This descriptive feature provides for two similarities to agential realism, but ultimately for many more differences. First, Bohmian mechanics erases the ontological division between the quantum objects and the experiments studying them, which also follows by their merging into phenomena in agential realism. Second, in order to reproduce quantum phenomenology, all properties apart from position and velocity are produced from the interaction between the quantum object and the apparatus (or more generally, the environment).Footnote 35 These properties—including energy, momentum, and spin—do not pre-exist the measurement; again, a thesis that is also central to agential realism. The import, however, is very different. In Bohmian mechanics, an experimental context does not project—or enact, as Barad would have it—these properties from indeterminate to determinate. Rather, these properties can simply be regarded as non-existing in Bohmian mechanics. They function as convenient book-keeping devices for the changing positions of particles which are ultimately realFootnote 36: “the state of a physical system is completely and precisely determined, at any moment in time, by the actual particle positions and the wave function, fixing how the positions change in time” (Lazarovici et al., 2018, p. 7).
The Bohmian ontology is in other words very different from the ontological relational holism of agential realism where “[b]oundaries, properties, and meanings are differentially enacted through the intra-activity of mattering” (Barad, 2007, p. 392). In Bohmian mechanics, quantum object, apparatus, and observer are all part of the universe’s determinate configuration of individual interacting particles in space that evolves entirely deterministically by specified laws of motion. The non-locality of the Bohmian guiding law entails that there is an intrinsic interconnectedness in this ontology; however, it is an interconnectedness between individuals. Again, our point here is not to promote Bohmian mechanics on behalf of Barad’s agential realism. Instead, the case of Bohmian mechanics shows that agential realism is not exposing “the epistemological and ontological issues that quantum physics forces us to confront” (Barad, 2007, p. 24). At best, agential realism provides us with the epistemological and ontological implications of one particular interpretation of quantum mechanics, whereas the same sorts of implications are very different in other interpretations.

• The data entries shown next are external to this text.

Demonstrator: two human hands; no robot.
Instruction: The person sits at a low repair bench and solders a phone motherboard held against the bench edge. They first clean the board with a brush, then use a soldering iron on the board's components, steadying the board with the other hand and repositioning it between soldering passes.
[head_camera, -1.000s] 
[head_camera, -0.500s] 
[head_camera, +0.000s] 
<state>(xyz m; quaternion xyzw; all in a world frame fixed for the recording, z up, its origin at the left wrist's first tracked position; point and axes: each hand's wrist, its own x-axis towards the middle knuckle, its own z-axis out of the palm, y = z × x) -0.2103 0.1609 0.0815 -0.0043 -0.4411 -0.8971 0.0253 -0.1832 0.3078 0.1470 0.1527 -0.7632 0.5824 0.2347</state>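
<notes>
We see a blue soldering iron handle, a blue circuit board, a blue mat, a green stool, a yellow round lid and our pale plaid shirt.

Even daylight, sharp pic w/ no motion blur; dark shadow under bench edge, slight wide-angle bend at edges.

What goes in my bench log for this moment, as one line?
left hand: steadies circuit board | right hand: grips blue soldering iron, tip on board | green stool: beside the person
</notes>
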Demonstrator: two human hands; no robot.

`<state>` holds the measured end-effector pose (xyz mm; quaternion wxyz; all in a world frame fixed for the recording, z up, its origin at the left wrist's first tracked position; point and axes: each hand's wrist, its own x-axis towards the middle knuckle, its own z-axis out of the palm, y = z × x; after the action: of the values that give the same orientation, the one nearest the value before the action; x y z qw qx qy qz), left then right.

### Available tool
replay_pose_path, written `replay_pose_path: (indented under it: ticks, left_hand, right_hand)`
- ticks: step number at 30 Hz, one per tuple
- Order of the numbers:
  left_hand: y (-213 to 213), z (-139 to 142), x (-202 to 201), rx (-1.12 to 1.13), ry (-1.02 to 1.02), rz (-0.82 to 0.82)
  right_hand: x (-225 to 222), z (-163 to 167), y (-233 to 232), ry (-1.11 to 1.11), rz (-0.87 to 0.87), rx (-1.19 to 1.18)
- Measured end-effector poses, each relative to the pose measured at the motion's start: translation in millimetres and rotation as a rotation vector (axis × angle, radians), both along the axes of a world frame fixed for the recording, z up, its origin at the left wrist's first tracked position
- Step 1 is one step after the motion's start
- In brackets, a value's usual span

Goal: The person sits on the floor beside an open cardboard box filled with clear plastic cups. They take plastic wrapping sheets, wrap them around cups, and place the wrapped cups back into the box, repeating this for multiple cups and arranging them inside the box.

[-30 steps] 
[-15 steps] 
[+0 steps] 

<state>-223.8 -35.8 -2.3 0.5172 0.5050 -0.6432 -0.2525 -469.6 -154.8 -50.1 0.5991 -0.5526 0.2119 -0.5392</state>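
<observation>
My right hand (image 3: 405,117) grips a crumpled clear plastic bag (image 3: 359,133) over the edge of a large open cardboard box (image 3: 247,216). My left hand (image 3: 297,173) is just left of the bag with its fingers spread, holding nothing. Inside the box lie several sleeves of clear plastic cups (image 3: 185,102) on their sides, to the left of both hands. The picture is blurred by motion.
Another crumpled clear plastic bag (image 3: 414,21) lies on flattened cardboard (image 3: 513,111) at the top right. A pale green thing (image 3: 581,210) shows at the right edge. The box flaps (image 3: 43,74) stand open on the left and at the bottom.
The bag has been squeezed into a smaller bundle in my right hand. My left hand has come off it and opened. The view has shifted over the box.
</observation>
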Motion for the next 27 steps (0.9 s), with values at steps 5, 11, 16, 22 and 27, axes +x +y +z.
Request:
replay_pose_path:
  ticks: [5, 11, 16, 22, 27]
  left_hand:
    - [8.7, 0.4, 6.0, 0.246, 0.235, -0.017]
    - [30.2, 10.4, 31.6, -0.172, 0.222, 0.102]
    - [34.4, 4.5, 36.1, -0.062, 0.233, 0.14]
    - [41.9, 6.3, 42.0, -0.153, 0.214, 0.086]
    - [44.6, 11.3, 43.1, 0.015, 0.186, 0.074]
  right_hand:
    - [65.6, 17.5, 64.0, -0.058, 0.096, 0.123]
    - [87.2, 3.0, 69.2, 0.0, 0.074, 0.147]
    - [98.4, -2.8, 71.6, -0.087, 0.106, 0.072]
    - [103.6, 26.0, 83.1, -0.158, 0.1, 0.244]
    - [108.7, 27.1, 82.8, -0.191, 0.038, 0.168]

That the implications are different in crucial respects in other interpretations is even the case for those interpretations that Barad finds to “have important features in common with each other and with the view [agential realism] presented here” (Barad, 2007, p. 333). These (allegedly) associated interpretations are Mermin’s (1998) Ithaca interpretation and Rovelli’s (1996) relational quantum mechanics. The latter in particular is superficially similar to agential realism in its account of measurement, properties, and observers. Relational quantum mechanics rejects “the notion of observer-independent values of physical quantities” (Rovelli, 1996, p. 1637). This immediately entails that one cannot ascribe determinate values of properties to quantum objects as they are in themselves. Rovelli, however, goes further and argues that such values are observer-dependent in the sense that they are never intrinsic to the quantum object: “Value actualization is a relational notion like velocity” (Rovelli, 2018, p. 6). The velocity of something is always relative to some observerFootnote 37 and the same is the case for the value of all properties in relational quantum mechanics. While Rovelli’s mode of presentation remains one where the value is ascribed to the observed object or system, it seems equivalent to adopt a more relational mode where velocity, for instance, is the relative movement of observer and observed. This comes very close to Barad’s ascription of properties to the relational whole of phenomena.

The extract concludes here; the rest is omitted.